[WHAT THIS TASK INVOLVES] All pictures are to be dropped, and everything else in the data duplicated exactly.

[DATA EXCERPT]

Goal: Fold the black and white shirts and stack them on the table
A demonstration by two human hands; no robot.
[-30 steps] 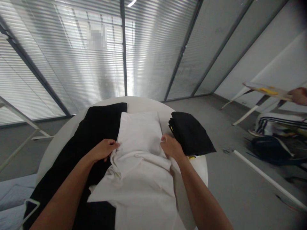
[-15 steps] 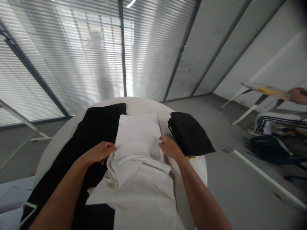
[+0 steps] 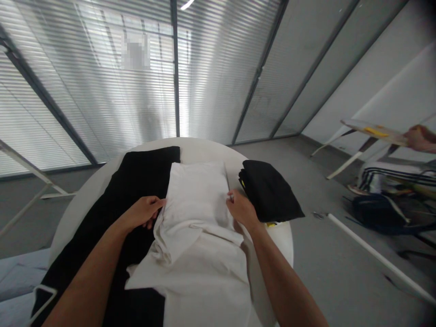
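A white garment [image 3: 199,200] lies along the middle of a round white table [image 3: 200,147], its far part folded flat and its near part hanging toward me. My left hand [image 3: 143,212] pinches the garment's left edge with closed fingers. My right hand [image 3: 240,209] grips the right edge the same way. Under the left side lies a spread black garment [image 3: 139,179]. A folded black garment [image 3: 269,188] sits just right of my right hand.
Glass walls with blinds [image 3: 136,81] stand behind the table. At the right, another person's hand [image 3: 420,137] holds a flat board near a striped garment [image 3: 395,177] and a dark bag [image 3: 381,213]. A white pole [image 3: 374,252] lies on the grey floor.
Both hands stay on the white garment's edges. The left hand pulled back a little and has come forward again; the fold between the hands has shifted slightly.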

[RESULT OF THE EXERCISE]
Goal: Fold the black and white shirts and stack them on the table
A demonstration by two human hands; no robot.
[-30 steps] 
[-15 steps] 
[+0 steps] 
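A white garment [image 3: 199,200] lies along the middle of a round white table [image 3: 200,147], its far part folded flat and its near part hanging toward me. My left hand [image 3: 143,212] pinches the garment's left edge with closed fingers. My right hand [image 3: 240,209] grips the right edge the same way. Under the left side lies a spread black garment [image 3: 139,179]. A folded black garment [image 3: 269,188] sits just right of my right hand.
Glass walls with blinds [image 3: 136,81] stand behind the table. At the right, another person's hand [image 3: 420,137] holds a flat board near a striped garment [image 3: 395,177] and a dark bag [image 3: 381,213]. A white pole [image 3: 374,252] lies on the grey floor.
Both hands stay on the white garment's edges. The left hand pulled back a little and has come forward again; the fold between the hands has shifted slightly.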

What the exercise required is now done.